Only one stretch of the data below is wanted: the lines starting at the one with "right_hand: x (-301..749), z" and ending at the one with "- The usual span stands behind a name", both included, given again exactly.

───── EXTRACTED INFORMATION ─────

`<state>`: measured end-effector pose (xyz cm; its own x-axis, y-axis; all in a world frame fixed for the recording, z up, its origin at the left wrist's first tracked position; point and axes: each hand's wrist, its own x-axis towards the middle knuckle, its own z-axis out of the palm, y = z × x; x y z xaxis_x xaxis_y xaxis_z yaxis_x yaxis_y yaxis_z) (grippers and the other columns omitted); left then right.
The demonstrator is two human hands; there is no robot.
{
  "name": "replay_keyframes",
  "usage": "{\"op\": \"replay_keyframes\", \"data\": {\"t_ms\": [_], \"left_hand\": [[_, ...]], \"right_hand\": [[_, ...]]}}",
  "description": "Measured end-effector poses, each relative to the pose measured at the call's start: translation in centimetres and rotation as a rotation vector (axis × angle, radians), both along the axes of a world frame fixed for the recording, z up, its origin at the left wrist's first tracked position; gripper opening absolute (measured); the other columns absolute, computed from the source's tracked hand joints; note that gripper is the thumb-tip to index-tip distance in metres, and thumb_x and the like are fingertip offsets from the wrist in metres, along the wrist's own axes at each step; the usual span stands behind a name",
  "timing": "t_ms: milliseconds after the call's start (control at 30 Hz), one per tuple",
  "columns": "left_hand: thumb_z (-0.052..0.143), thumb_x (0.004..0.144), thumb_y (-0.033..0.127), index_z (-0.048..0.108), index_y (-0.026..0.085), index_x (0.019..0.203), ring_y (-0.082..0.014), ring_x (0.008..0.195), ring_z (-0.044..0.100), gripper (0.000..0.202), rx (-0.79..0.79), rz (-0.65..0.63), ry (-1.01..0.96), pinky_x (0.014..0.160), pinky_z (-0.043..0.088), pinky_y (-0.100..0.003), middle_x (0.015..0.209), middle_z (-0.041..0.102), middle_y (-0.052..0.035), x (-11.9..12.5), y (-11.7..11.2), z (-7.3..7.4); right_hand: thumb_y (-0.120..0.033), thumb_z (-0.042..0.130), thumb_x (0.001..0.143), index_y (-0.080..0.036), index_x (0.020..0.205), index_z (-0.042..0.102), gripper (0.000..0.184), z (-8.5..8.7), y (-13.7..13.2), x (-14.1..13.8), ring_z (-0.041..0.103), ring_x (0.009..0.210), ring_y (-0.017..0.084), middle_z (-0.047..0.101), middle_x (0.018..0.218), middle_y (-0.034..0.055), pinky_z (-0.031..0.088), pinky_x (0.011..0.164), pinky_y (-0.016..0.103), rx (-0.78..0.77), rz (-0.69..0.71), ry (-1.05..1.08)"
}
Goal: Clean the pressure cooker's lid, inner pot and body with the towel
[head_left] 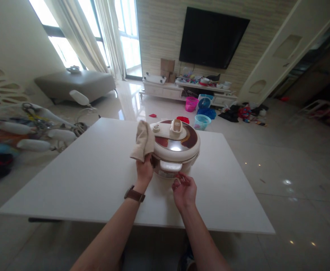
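Note:
A cream and brown pressure cooker (177, 145) stands on the white table (97, 177), lid on. My left hand (144, 170), with a brown watch at the wrist, is closed on a beige cloth (143, 140) held up against the cooker's left side. My right hand (184, 190) is just below the cooker's front handle (170, 166), fingers curled and touching its lower front edge. Nothing shows inside the right hand.
A cluttered rack (26, 128) stands at the left of the table. Beyond are a grey bench (77, 83), a TV (211, 37) over a low unit, and baskets (202, 121) and clutter on the glossy floor. An open doorway lies to the right.

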<state>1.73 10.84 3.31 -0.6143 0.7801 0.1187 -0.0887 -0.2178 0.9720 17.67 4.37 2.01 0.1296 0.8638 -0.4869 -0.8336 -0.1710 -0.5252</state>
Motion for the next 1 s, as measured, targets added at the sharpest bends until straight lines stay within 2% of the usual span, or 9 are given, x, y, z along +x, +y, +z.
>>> {"op": "replay_keyframes", "data": {"t_ms": [167, 233, 333, 433, 533, 633, 833, 900, 1000], "left_hand": [[0.060, 0.098, 0.031, 0.069, 0.014, 0.136, -0.0279, 0.140, 0.064, 0.043, -0.296, 0.087, -0.414, 0.120, 0.051, -0.043, 0.147, 0.070, -0.0139, 0.4, 0.9, -3.4], [0.057, 0.099, 0.031, 0.068, 0.013, 0.137, -0.0281, 0.137, 0.067, 0.043, -0.353, 0.127, -0.473, 0.117, 0.053, -0.045, 0.147, 0.069, -0.0148, 1.3, 0.3, -4.4], [0.058, 0.100, 0.032, 0.065, 0.016, 0.143, -0.0252, 0.146, 0.059, 0.046, -0.258, 0.191, -0.322, 0.125, 0.044, -0.041, 0.154, 0.065, -0.0127, 3.7, -1.8, -5.1], [0.062, 0.099, 0.036, 0.064, 0.018, 0.144, -0.0245, 0.153, 0.052, 0.049, -0.185, 0.138, -0.203, 0.131, 0.036, -0.039, 0.159, 0.060, -0.0119, 6.3, -4.4, -5.2], [0.064, 0.098, 0.038, 0.065, 0.019, 0.144, -0.0245, 0.156, 0.047, 0.050, -0.156, 0.108, -0.152, 0.133, 0.030, -0.038, 0.162, 0.057, -0.0120, 7.3, -5.6, -4.8], [0.063, 0.099, 0.037, 0.066, 0.018, 0.143, -0.0256, 0.154, 0.049, 0.049, -0.148, 0.111, -0.136, 0.133, 0.030, -0.039, 0.158, 0.061, -0.0132, 5.7, -4.4, -4.1], [0.064, 0.096, 0.032, 0.068, 0.019, 0.140, -0.0261, 0.154, 0.050, 0.046, -0.137, 0.033, -0.043, 0.133, 0.031, -0.041, 0.157, 0.063, -0.0121, 0.1, -0.8, -3.4], [0.066, 0.096, 0.032, 0.068, 0.019, 0.140, -0.0268, 0.152, 0.052, 0.046, -0.150, 0.014, -0.042, 0.132, 0.034, -0.042, 0.157, 0.063, -0.0127, -0.3, -0.8, -3.4], [0.064, 0.096, 0.032, 0.068, 0.019, 0.140, -0.0264, 0.152, 0.052, 0.046, -0.152, 0.043, -0.029, 0.131, 0.036, -0.041, 0.154, 0.065, -0.0131, 1.2, -2.1, -3.5]], "right_hand": [[-0.030, 0.070, 0.070, -0.019, 0.078, 0.070, 0.013, 0.3, 0.2, -0.2, 0.049, 0.051, 0.007, 0.065, 0.070, -0.0021, 0.039, 0.048, 0.020, -0.033, -0.041, -0.004], [-0.029, 0.070, 0.070, -0.019, 0.078, 0.068, 0.013, 0.4, 0.4, -0.2, 0.049, 0.051, 0.007, 0.064, 0.069, -0.0027, 0.039, 0.048, 0.020, -0.034, -0.049, -0.012], [-0.028, 0.069, 0.070, -0.019, 0.077, 0.066, 0.012, 0.6, 0.7, 0.0, 0.049, 0.051, 0.007, 0.062, 0.067, -0.0035, 0.038, 0.047, 0.019, -0.042, -0.081, -0.025], [-0.026, 0.066, 0.070, -0.019, 0.076, 0.065, 0.009, 1.0, 1.1, 0.7, 0.050, 0.052, 0.007, 0.061, 0.067, -0.0033, 0.039, 0.048, 0.019, -0.090, -0.155, -0.035], [-0.025, 0.063, 0.071, -0.019, 0.076, 0.063, 0.008, 1.4, 1.6, 1.8, 0.051, 0.053, 0.007, 0.060, 0.067, -0.0031, 0.039, 0.048, 0.018, -0.121, -0.217, -0.058], [-0.025, 0.062, 0.070, -0.019, 0.077, 0.062, 0.009, 1.5, 1.7, 2.7, 0.051, 0.053, 0.007, 0.059, 0.067, -0.0038, 0.038, 0.049, 0.018, -0.102, -0.220, -0.083], [-0.028, 0.065, 0.069, -0.021, 0.077, 0.062, 0.012, 0.5, 1.5, 3.3, 0.051, 0.053, 0.008, 0.060, 0.068, -0.0036, 0.040, 0.050, 0.022, -0.062, -0.114, -0.099], [-0.029, 0.065, 0.070, -0.022, 0.078, 0.062, 0.011, 0.4, 1.6, 3.4, 0.052, 0.054, 0.010, 0.060, 0.067, -0.0029, 0.040, 0.051, 0.024, -0.045, -0.097, -0.115], [-0.031, 0.064, 0.071, -0.023, 0.079, 0.062, 0.012, 0.6, 1.5, 3.8, 0.052, 0.054, 0.011, 0.060, 0.067, -0.0029, 0.041, 0.051, 0.026, -0.008, -0.080, -0.147]]}}
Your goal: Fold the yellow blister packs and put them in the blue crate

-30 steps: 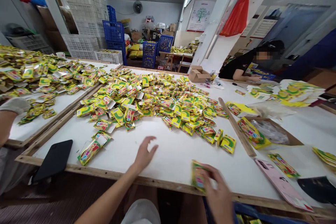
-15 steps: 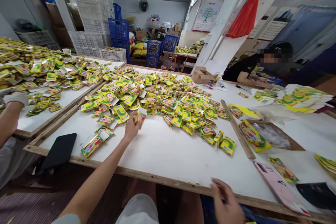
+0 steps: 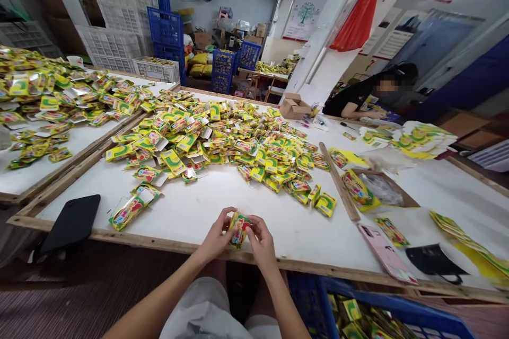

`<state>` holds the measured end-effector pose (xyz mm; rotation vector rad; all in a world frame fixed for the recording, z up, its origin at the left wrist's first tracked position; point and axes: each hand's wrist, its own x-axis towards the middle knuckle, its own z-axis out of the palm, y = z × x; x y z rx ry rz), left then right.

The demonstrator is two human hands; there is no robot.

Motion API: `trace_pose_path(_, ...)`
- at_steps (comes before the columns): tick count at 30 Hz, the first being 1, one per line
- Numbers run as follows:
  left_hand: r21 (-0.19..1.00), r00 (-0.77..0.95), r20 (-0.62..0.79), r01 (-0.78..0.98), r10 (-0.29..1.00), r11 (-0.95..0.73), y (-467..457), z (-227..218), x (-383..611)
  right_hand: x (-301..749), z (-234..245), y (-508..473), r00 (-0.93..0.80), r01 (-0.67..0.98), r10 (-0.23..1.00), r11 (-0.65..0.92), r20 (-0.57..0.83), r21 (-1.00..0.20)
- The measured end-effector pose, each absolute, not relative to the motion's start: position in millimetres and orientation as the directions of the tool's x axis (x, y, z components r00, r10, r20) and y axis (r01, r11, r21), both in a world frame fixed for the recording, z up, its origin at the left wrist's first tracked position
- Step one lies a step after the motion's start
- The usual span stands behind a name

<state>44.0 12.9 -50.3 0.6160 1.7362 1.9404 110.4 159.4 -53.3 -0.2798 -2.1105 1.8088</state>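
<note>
Between both hands, near the table's front edge, is a small yellow, green and red box (image 3: 239, 229). My left hand (image 3: 218, 234) grips its left side, and my right hand (image 3: 261, 241) has its thumb and fingers on the right side. Beyond them spreads a large heap of similar small boxes (image 3: 222, 140), some with white end flaps standing up. To the left of my hands, a few colourful packets (image 3: 133, 209) lie apart from the heap.
A black phone (image 3: 73, 220) lies at the table's left front, a pink phone (image 3: 385, 251) at the right. Wooden strips (image 3: 338, 183) divide the white tabletop. Below the edge stands a blue crate (image 3: 397, 310) of boxes. A person (image 3: 363, 95) sits across the table.
My left hand has come from the heap to the table's front with the box. My right hand has moved left and up from the edge and now holds the box too. The view has shifted right.
</note>
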Motion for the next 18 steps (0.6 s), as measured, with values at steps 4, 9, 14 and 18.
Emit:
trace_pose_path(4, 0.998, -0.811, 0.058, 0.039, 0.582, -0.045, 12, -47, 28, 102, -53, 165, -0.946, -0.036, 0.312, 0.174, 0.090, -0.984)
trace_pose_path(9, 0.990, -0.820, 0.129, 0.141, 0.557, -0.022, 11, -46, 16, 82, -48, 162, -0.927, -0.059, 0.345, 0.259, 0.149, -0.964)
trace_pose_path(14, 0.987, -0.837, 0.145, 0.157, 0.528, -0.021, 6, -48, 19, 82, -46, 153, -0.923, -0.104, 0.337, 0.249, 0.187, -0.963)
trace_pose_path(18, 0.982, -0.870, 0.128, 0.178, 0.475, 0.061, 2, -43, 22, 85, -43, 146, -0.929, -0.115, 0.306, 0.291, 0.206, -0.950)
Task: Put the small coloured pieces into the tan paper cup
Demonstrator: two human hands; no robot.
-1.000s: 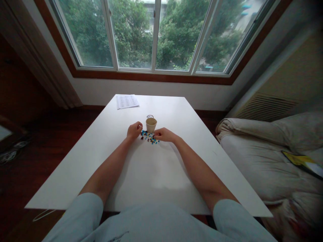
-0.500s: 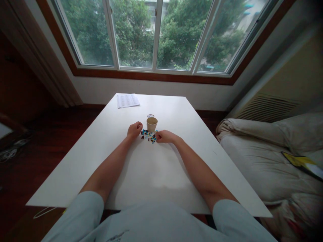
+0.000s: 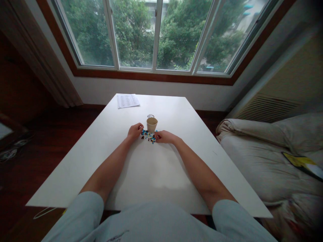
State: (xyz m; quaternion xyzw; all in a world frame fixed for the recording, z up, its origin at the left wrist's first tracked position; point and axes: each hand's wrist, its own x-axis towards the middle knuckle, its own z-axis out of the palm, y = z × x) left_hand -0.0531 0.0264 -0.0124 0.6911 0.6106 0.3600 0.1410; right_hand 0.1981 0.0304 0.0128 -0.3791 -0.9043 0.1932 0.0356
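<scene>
A small heap of coloured beads, mostly blue with some red and dark ones, lies on the white table. Just behind the heap stands a tan paper cup, upright and open-topped. My left hand rests at the heap's left edge with its fingers curled in. My right hand lies at the heap's right edge, fingertips pinched together among the beads. What either hand holds is too small to make out.
A printed sheet of paper lies at the table's far left corner. A small dark ring-like object sits behind the cup. A sofa with cushions stands right of the table. A large window runs along the far wall.
Both hands have closed in slightly on the bead heap, the left moving right and the right moving left. The view shifted a little.
</scene>
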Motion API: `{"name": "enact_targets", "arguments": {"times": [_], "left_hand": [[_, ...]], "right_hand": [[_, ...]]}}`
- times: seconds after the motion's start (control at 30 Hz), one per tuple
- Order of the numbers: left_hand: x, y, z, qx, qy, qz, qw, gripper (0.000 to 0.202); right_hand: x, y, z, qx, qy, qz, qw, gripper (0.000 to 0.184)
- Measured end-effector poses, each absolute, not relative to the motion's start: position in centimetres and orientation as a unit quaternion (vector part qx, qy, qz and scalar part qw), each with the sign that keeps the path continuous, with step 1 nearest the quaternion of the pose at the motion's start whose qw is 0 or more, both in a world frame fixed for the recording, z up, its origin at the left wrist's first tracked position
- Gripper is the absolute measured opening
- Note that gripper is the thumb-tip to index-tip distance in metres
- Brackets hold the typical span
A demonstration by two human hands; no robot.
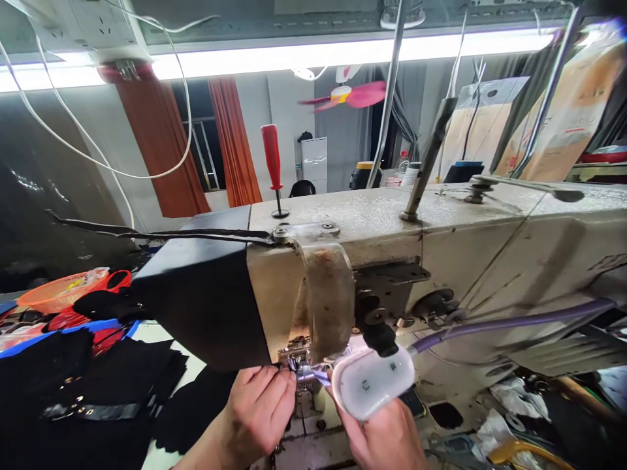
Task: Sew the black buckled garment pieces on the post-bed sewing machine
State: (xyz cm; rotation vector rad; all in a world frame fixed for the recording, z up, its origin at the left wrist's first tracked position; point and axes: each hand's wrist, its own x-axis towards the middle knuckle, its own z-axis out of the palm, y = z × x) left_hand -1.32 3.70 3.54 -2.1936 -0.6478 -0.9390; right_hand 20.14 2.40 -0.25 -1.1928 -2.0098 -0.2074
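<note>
My left hand [262, 405] is at the needle area [298, 365] of a large sewing machine [382, 225]. Its fingers are curled and pressed together; what they pinch is hidden. Close to its wrist lies black cloth [200, 405]. My right hand [389, 437] reaches in from the other side, behind a white oval lamp [375, 382] that covers most of its fingers. A thin, shiny pale strip [321, 377] shows at its fingertips, pointing at the needle area; its kind is unclear. A curved clear guard [333, 300] hangs above both hands.
A red-handled screwdriver [272, 156] stands upright on the machine's top. Black cloth pieces with metal eyelets [83, 405] and an orange basket [63, 294] are at left. A purple hose [514, 320] runs right. Scissors [455, 447] and scraps [524, 398] lie at lower right.
</note>
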Motion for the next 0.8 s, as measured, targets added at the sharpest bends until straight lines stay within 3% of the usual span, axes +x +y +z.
{"name": "enact_targets", "arguments": {"times": [0.37, 0.8], "left_hand": [[-1.6, 4.0, 3.3, -0.831, -0.225, -0.384, 0.334, 0.018], [-2.0, 4.4, 3.0, -0.825, -0.222, -0.416, 0.311, 0.016]], "right_hand": [[21.5, 2.1, 0.1, -0.495, -0.761, -0.115, 0.404, 0.029], [24.3, 0.6, -3.8, -0.529, -0.757, -0.007, 0.384, 0.023]]}}
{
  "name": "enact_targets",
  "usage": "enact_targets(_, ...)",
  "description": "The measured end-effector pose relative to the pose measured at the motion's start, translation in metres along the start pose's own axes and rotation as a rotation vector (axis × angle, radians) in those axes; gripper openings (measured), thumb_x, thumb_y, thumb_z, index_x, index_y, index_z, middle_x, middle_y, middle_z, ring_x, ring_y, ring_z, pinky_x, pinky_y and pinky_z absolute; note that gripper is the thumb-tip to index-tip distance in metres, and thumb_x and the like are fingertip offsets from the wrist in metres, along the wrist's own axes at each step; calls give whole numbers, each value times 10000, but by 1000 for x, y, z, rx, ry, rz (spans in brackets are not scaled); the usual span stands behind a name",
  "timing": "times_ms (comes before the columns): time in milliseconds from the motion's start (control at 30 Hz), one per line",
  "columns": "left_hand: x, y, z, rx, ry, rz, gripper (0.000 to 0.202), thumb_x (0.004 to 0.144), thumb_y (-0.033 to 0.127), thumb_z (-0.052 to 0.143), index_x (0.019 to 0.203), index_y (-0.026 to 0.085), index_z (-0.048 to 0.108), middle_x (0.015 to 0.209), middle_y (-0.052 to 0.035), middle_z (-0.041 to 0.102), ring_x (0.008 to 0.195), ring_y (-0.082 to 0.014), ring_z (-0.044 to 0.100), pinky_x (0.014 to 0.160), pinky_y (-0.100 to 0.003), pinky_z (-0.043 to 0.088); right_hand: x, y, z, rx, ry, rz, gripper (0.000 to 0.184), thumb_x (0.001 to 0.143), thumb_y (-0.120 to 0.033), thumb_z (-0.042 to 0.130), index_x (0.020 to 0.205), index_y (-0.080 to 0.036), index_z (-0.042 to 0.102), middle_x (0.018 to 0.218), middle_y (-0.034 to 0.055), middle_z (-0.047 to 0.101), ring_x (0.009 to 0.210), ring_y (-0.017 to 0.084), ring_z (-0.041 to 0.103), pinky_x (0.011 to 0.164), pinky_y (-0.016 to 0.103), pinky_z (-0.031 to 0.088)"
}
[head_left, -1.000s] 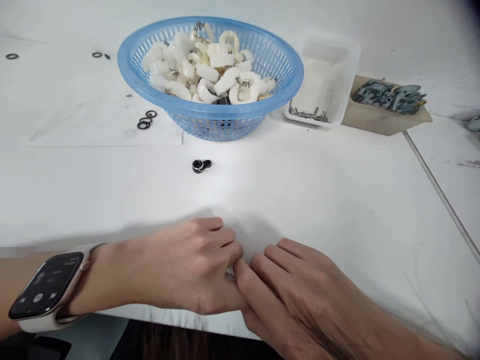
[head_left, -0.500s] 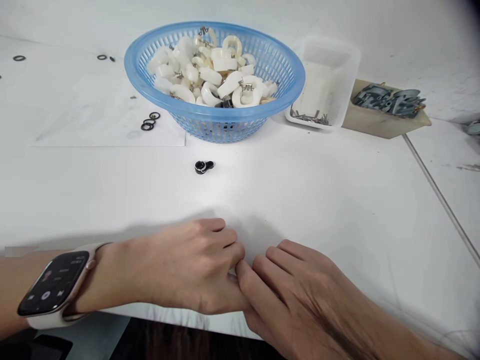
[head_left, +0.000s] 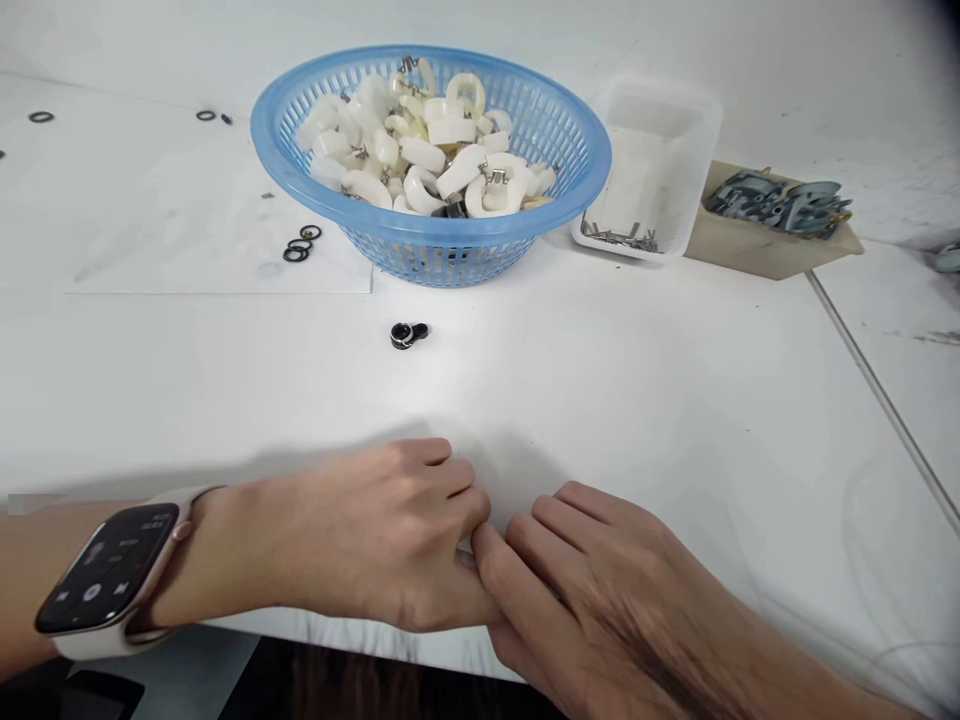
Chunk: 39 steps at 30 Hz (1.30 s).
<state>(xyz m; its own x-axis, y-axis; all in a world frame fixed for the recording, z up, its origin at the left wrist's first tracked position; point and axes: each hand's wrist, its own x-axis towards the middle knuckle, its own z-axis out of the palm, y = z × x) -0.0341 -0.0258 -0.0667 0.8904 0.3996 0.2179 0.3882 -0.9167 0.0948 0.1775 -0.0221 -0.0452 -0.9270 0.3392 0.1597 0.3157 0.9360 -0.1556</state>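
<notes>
My left hand and my right hand meet at the front edge of the white table. Both have curled fingers, and their thumbs and index fingers touch. Whatever may be between the fingertips is hidden by the knuckles. On my left wrist is a smartwatch with a light band. Beyond my hands lies a small black part with a silver ring, apart from both of them.
A blue plastic basket holds many white curved pieces with metal clips. To its right stand a white tray with thin metal pieces and a beige box of grey metal parts. Black rubber rings lie on white paper.
My hands keep the same closed pose against each other. The view has shifted very slightly; the things on the table lie as before.
</notes>
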Motion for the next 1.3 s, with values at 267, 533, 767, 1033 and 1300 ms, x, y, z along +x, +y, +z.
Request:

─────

● WRITTEN SOLUTION:
  right_hand: x (-301..749), z (-234..245), y (-508..473), r00 (-0.93..0.80), r01 (-0.67..0.98), r10 (-0.23..1.00), r11 (-0.65..0.92), r20 (-0.57..0.83), r21 (-1.00..0.20)
- The measured end-effector pose, each absolute, not relative to the motion's start: position in millimetres and orientation as the directions of the tool's x axis (x, y, z components r00, r10, r20) and y axis (r01, r11, r21), both in a world frame fixed for the recording, z up, its origin at the left wrist's first tracked position
- Step one lies a step after the motion's start
- The usual span stands behind a name

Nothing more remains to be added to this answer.